== Data ==

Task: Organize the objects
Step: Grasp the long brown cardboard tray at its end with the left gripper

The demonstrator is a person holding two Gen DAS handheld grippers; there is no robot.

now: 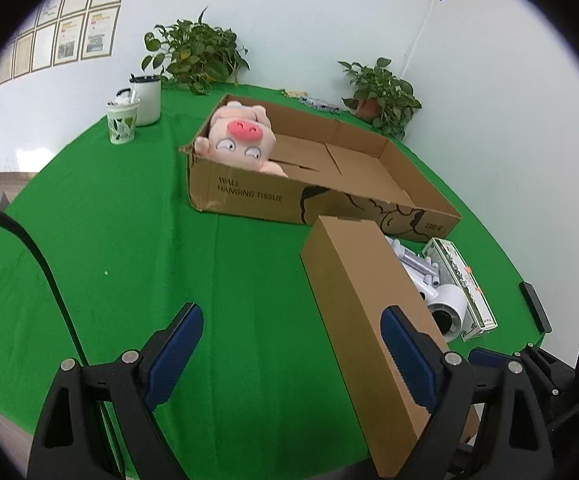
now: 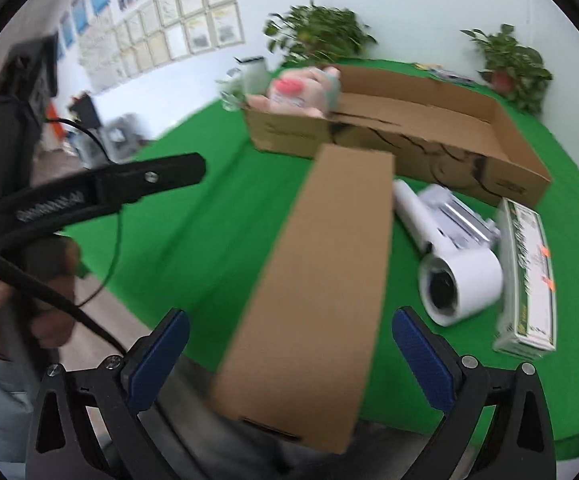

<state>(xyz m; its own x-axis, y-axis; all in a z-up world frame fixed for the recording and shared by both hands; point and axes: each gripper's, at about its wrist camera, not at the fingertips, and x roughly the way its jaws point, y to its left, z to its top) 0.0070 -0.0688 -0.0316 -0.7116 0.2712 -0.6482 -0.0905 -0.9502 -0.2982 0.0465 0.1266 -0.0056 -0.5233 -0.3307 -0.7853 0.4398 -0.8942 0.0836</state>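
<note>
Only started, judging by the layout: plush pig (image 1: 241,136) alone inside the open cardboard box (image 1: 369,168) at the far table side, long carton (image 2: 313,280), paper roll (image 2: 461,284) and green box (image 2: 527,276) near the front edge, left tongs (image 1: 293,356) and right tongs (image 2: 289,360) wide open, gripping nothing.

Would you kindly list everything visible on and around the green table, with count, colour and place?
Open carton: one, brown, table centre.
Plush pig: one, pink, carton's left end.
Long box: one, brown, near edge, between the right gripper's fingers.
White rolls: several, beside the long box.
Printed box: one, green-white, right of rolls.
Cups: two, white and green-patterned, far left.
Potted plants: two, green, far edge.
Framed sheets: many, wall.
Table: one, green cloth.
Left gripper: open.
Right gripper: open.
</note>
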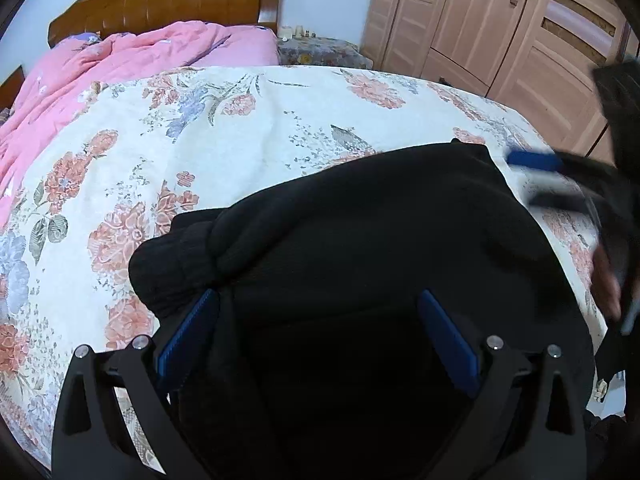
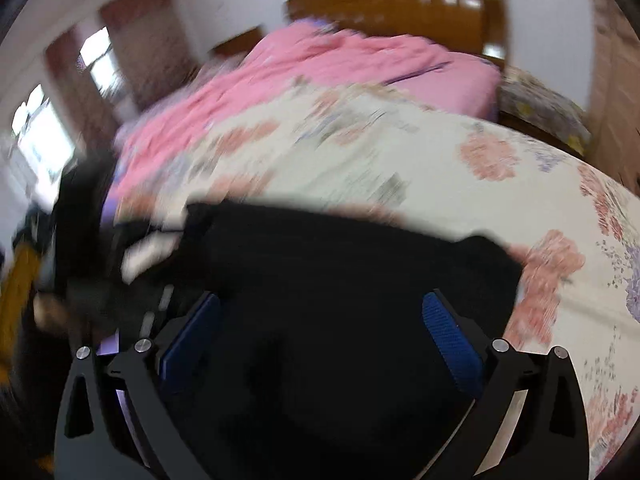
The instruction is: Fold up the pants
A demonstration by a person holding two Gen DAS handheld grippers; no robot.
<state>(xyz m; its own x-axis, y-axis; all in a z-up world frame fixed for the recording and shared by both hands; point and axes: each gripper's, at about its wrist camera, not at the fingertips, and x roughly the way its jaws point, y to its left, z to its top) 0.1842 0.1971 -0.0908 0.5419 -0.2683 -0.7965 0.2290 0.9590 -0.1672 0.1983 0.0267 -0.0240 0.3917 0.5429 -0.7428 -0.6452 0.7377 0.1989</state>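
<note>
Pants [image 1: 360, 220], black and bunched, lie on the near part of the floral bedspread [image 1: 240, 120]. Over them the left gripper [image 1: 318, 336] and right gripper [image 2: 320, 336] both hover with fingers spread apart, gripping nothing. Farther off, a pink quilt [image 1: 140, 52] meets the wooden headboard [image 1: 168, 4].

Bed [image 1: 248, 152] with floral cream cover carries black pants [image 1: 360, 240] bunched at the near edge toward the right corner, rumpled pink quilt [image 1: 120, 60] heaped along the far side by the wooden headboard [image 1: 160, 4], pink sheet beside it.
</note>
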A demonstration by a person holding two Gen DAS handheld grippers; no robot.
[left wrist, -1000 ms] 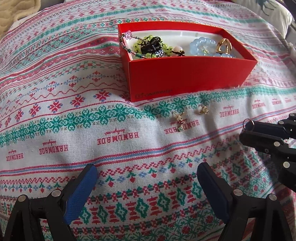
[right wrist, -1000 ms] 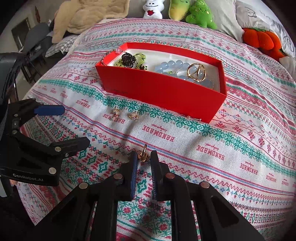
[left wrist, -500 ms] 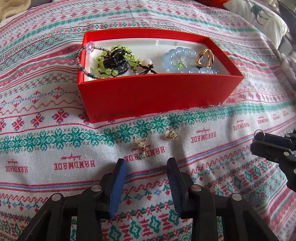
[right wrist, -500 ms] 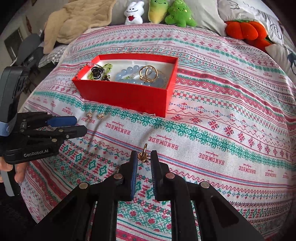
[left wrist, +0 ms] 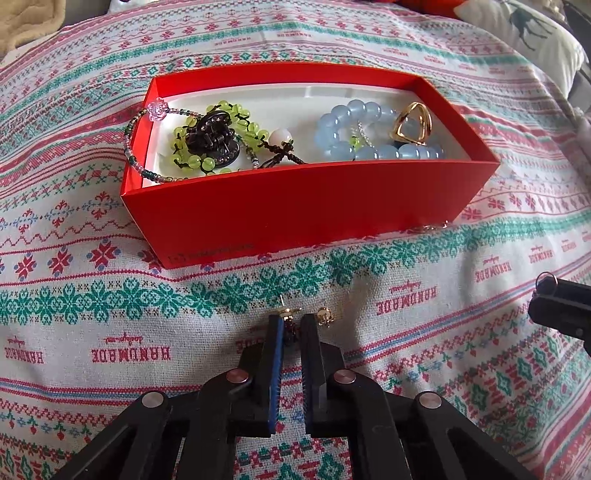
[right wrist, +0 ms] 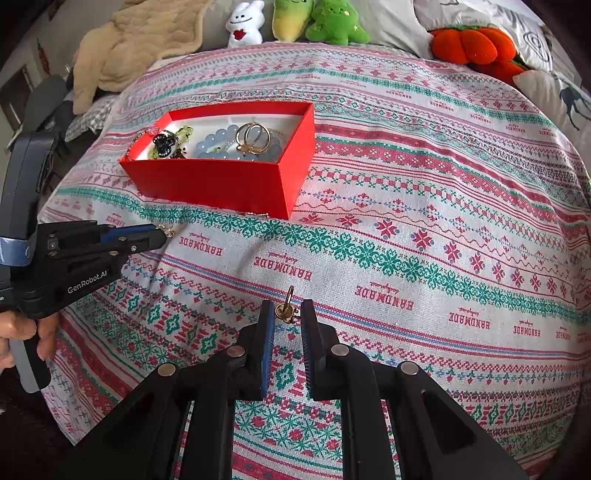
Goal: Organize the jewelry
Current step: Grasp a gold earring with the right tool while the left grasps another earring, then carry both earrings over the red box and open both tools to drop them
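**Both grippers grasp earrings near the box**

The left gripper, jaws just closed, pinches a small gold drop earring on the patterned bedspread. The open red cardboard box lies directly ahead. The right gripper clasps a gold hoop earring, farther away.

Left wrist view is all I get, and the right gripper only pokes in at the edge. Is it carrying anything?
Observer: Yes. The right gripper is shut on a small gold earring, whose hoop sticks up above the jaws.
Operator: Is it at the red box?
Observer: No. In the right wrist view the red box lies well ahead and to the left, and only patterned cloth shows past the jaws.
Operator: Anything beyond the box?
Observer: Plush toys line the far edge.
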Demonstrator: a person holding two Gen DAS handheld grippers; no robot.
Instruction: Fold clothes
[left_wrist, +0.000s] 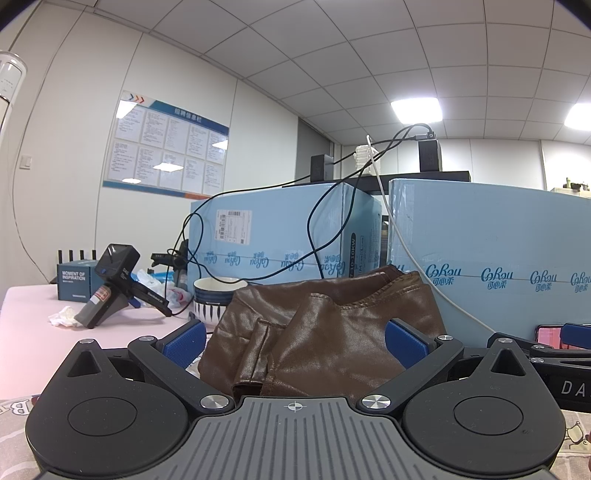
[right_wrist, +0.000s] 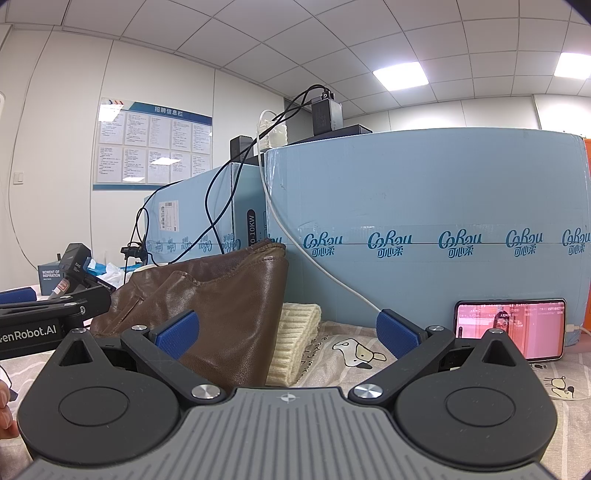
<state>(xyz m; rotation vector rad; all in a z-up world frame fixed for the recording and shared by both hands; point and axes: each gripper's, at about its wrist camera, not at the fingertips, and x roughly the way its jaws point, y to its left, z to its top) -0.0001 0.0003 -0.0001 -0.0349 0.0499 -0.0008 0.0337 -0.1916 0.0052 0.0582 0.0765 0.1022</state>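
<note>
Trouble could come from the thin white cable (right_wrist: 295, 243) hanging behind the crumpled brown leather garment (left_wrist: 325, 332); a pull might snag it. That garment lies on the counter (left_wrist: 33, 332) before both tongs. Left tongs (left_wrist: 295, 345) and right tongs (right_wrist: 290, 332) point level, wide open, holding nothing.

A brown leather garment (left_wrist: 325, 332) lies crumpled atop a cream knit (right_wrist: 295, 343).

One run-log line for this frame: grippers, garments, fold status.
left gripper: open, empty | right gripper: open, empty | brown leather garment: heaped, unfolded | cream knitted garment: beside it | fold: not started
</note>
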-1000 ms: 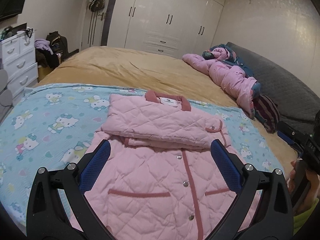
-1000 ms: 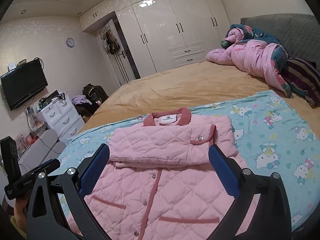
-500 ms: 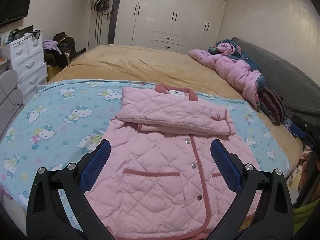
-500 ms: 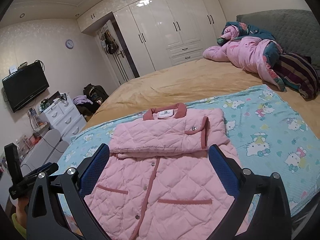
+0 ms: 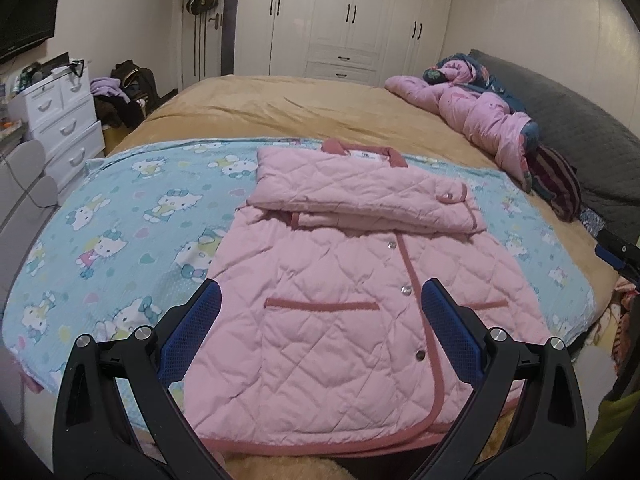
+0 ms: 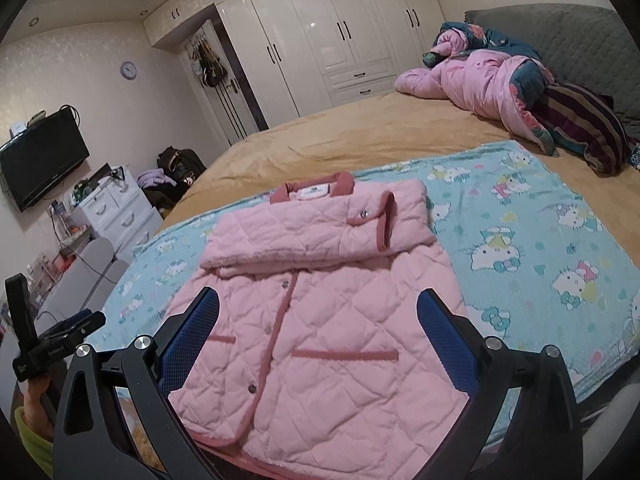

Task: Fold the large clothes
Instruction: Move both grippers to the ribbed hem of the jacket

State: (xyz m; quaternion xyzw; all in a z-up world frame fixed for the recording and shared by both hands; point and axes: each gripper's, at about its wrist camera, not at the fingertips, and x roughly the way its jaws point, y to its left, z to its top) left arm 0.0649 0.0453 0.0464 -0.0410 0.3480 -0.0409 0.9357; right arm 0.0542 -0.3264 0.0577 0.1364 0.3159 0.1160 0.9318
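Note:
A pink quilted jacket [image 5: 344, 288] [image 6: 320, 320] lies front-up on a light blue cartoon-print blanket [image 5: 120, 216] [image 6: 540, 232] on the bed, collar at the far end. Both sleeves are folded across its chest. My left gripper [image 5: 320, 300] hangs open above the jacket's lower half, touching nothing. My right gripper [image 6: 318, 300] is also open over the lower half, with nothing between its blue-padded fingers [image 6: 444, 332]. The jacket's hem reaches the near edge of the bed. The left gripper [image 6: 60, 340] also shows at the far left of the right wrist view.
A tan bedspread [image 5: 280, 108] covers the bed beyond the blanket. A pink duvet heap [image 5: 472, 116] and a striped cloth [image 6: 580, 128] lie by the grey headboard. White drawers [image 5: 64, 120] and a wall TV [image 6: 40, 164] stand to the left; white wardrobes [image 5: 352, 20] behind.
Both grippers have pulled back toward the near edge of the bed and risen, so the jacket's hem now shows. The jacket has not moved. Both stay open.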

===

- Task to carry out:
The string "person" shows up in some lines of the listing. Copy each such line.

- Answer for the task:
The demonstrator is a person holding two Gen DAS handheld grippers; there is no robot.
A demonstration by a person holding two Gen DAS handheld grippers; no robot.
A demonstration by a person holding two Gen DAS handheld grippers; no robot.
Demonstrator: a person holding two Gen DAS handheld grippers; no robot.

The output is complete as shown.